Aras membenarkan, informasi apapun saat ini harus ditampung semua. Jangan sampai ada yang dikesampingkan dan berakhir tidak menemukan apa-apa dari pencarian mereka selama ini.

"Ras, kamu di dalam?" Suara kakak Senja membuat mereka berdua terkejut.

Bukan takut ketahuan masuk ke kamar Senja tanpa izin, Aras takut kalau Selena mendengarnya berbicara sendiri. "Udah dulu, Fa. Nanti kita lanjut." Tanpa menunggu salam penutup Haifa, Aras langsung mengantongi ponsel dan membuka pintu kamar. "Kak Selena baru nyampe?"

Selena mengangguk, "Iya, nih. Oh iya, hari ini Kakak pengen ke makam Senja. Kamu mau ikut? Bareng Nino juga, udah di bawah, tuh."

Aras mengangguk, dia harus mengecek sesuatu di sana. "Iya, Kak. Aku bawa motor aja ke sana."

Selena mengangguk lalu ke kamarnya. Aras segera bergegas ke ruang tamu dan melihat Nino tengah merapikan bunga putih di pangkuannya. Bunga itu ... bunga lili, bukan?

"Eh, Aras. Pengen ngunjungin Senja juga?"

Aras tak langsung menjawab, dia melirik Senja di sampingnya. Gadis itu juga terkejut.

"Iya, Kak. Sengaja bawa bunga lili?" Aras tentu harus memancing informasi.

Nino mengangguk sambil tersenyum. "Bunganya cantik, pasti Senja suka. Selain itu, bunga lili juga tanda kesedihan. Biar Senja tau kalau Kakak sedih dia udah gak ada."

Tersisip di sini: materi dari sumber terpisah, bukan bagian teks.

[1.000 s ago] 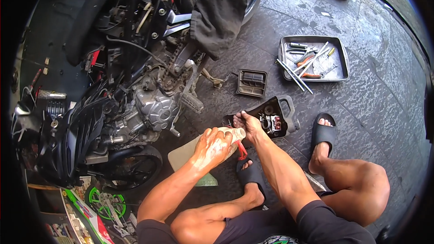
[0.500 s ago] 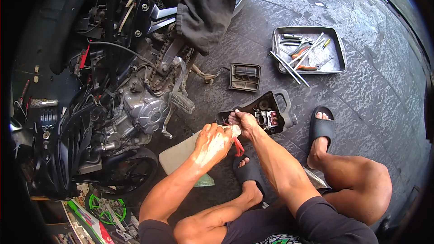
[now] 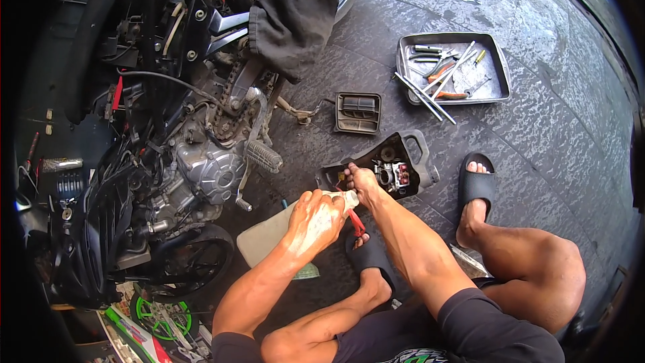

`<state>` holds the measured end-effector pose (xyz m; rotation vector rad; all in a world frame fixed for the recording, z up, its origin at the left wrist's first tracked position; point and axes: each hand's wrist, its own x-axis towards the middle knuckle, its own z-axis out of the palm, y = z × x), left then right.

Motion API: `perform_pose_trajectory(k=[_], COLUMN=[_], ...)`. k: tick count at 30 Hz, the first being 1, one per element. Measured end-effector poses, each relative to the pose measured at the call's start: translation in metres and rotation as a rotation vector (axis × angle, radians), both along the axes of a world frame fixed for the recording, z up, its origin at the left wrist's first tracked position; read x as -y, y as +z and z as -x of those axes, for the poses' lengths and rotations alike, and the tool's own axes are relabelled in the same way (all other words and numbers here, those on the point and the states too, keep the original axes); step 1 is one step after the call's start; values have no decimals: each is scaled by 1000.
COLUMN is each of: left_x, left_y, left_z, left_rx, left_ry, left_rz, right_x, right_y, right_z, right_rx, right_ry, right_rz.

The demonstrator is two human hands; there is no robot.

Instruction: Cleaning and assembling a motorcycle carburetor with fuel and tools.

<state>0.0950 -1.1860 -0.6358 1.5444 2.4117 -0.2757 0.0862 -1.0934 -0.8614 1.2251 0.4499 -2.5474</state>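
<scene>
My left hand (image 3: 317, 220) grips a whitish plastic jug (image 3: 261, 236) from above, near its neck. The jug lies tilted, its mouth (image 3: 351, 199) toward my right hand. A red strip (image 3: 356, 218) hangs by the neck. My right hand (image 3: 363, 181) is closed, fingers curled over the left part of a cut-open black plastic container (image 3: 422, 176); what they pinch is hidden. Something small and yellowish (image 3: 341, 177) shows beside those fingertips. Inside the container, right of my hand, sits a metal carburetor-like part (image 3: 396, 175) with red pieces.
A partly stripped motorcycle (image 3: 208, 161) fills the left side, with a dark cloth (image 3: 295, 20) draped near its wheel. Beyond the container lie a black box-like part (image 3: 357, 113) and a metal tray (image 3: 504, 84) of pliers and rods. My sandalled feet rest on dark tiles.
The whole view has shifted slightly. My right fingers have moved a little over the container, and the yellowish thing now shows beside them. My left hand still grips the jug.
</scene>
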Motion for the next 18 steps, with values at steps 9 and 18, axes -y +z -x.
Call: perform_pose_trajectory(k=[9, 18], left_x=[-5, -4], left_y=[3, 17], left_z=[3, 5], left_rx=[-37, -66], left_ry=[19, 0], left_rz=[3, -69], right_x=[9, 13], right_y=[-6, -17], right_z=[3, 3], right_rx=[-22, -23], right_ry=[161, 457], right_rz=[132, -267])
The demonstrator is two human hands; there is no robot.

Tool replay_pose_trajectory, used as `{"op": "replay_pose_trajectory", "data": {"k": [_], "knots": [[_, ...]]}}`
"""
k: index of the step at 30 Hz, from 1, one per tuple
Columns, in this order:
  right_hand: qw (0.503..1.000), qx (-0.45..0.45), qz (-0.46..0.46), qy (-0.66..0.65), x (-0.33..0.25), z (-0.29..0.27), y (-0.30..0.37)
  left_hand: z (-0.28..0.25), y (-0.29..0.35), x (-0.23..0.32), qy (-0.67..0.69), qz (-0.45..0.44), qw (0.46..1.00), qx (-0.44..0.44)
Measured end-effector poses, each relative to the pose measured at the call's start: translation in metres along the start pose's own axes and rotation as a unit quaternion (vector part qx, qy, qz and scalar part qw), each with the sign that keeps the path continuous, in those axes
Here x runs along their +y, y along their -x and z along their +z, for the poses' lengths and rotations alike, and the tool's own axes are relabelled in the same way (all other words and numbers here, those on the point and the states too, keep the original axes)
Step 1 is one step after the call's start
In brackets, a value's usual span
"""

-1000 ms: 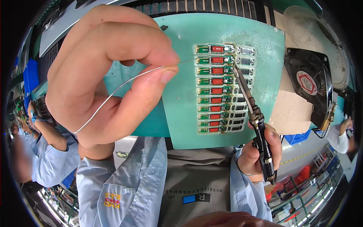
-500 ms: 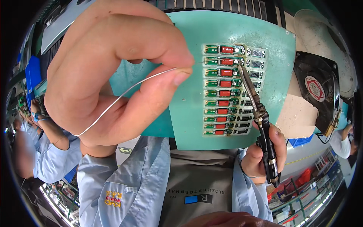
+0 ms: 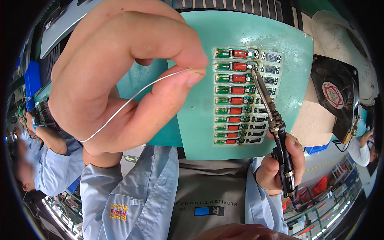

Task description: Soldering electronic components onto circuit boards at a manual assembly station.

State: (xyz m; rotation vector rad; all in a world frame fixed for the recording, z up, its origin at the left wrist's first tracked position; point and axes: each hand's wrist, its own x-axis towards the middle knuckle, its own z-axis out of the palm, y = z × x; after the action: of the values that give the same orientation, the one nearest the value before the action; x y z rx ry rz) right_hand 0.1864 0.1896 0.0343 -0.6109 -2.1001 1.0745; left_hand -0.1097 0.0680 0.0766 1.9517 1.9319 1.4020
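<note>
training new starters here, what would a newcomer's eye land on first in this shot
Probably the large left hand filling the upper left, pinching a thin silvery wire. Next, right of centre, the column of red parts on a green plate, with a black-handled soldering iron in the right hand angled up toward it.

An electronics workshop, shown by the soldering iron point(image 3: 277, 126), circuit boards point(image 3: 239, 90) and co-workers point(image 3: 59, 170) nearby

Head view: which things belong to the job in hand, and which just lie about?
In the job:
- thin wire, pinched in the left hand
- soldering iron, held in the right hand
- green plate bearing small circuit boards

Apparently lying about, untouched:
- black fan
- blue bin at left
</note>
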Motion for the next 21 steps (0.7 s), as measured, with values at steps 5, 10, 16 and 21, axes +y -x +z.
{"op": "replay_pose_trajectory", "data": {"k": [5,10,16,21], "knots": [[1.0,-0.002,-0.003,-0.004,0.002,-0.001,0.001,-0.002,0.0,-0.001,0.002,0.002,1.0,-0.005],[0.999,0.001,-0.024,-0.026,0.007,-0.002,0.004,-0.004,0.002,0.0,0.002,-0.002,1.0,-0.011],[0.996,0.018,-0.064,-0.066,0.012,-0.003,0.006,-0.003,0.002,0.001,0.003,-0.001,1.0,-0.005],[0.997,0.013,-0.06,-0.053,0.011,-0.005,0.005,-0.001,0.001,0.0,0.008,0.003,1.0,0.0]]}}
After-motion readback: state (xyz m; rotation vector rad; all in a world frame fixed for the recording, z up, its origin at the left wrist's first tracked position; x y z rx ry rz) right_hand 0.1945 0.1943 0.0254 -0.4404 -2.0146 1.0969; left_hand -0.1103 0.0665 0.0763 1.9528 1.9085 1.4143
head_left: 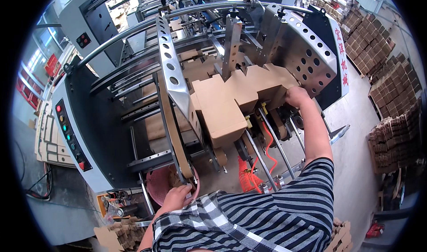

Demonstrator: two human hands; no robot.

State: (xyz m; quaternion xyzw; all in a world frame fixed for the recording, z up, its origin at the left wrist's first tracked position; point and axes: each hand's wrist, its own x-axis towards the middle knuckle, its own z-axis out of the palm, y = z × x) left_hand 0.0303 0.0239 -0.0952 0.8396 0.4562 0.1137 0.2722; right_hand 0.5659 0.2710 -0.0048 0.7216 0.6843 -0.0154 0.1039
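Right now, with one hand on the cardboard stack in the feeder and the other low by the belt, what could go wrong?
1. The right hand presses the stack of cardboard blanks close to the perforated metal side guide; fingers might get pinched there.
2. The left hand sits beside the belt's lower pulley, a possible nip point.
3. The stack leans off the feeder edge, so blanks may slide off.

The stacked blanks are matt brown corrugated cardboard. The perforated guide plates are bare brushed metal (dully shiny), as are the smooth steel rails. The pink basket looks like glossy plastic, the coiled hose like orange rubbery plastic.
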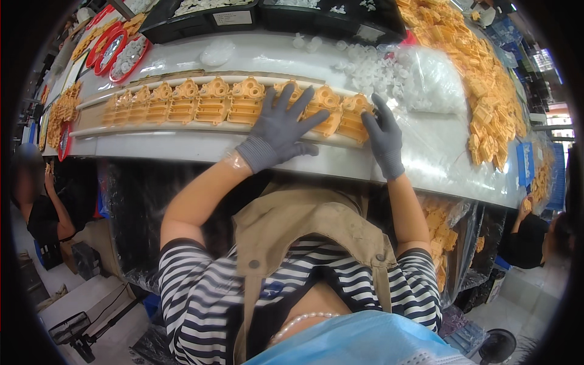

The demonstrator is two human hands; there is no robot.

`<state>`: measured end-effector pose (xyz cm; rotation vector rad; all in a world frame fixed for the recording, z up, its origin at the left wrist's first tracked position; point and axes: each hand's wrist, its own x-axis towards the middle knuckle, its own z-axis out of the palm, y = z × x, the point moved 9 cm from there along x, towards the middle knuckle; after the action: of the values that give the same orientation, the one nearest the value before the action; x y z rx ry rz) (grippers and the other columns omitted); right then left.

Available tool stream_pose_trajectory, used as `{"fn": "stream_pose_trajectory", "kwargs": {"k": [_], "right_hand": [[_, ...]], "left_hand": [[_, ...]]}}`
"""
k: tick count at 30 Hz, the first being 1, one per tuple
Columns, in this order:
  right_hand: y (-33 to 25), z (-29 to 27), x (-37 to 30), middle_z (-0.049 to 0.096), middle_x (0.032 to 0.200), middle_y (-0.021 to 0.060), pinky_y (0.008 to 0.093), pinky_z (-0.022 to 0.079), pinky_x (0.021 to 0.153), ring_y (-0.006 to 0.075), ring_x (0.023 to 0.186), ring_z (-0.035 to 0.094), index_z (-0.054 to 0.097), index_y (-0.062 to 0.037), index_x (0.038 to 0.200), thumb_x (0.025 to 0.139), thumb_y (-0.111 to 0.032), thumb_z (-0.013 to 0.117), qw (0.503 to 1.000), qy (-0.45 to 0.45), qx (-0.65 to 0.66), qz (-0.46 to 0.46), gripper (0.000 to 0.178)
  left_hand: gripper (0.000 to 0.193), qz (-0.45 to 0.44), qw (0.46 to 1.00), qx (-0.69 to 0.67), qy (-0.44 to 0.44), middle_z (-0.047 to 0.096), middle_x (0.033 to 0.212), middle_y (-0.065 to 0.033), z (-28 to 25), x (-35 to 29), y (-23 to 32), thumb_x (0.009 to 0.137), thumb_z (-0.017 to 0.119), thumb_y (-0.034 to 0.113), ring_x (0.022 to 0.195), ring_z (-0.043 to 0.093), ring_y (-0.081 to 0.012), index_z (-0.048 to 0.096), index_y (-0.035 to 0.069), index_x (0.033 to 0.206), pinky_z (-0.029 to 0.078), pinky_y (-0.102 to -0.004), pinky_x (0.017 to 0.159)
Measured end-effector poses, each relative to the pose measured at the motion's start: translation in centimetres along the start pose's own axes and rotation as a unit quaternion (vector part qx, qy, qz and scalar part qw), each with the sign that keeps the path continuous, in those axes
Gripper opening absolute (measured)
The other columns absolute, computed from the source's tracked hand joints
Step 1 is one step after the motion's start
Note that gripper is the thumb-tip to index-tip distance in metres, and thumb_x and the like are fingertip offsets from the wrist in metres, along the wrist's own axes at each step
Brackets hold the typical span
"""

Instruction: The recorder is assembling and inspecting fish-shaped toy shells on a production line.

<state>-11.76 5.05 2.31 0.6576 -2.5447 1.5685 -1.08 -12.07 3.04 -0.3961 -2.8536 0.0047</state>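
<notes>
A long row of yellow-orange molded plastic housings lies side by side between two pale rails. My left hand, in a grey knitted glove, rests with fingers spread across the housings right of the row's middle, hiding parts of them. My right hand, gloved alike, is at the right end of the row. Its thumb and fingers are apart, and the thumb touches the edge of the last housing. Neither hand has a piece lifted.
Small translucent plastic pieces and a clear bag lie beyond my right hand. Orange parts heap at the right. Black bins stand at the back; red bowls sit far left. Other people work at both sides.
</notes>
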Motion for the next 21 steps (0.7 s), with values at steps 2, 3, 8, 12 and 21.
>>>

Aras tak merespons lagi kecuali pamit berangkat lebih dulu ke lokasi. Di perjalanan, pikirannya terus memikirkan bunga lili yang dibawa Nino dan Daren dari cerita Haifa tadi. Memang tidak ada yang salah dari membawa bunga putih itu untuk mengunjungi makam, hanya saja kenapa selera mereka berdua sama?

"Lo mikirin apa, sih?" Senja yang daritadi dicuekin mulai mengomel lagi.

"Lo ngerasa ada yang aneh dari Kak Nino? Atau Daren?"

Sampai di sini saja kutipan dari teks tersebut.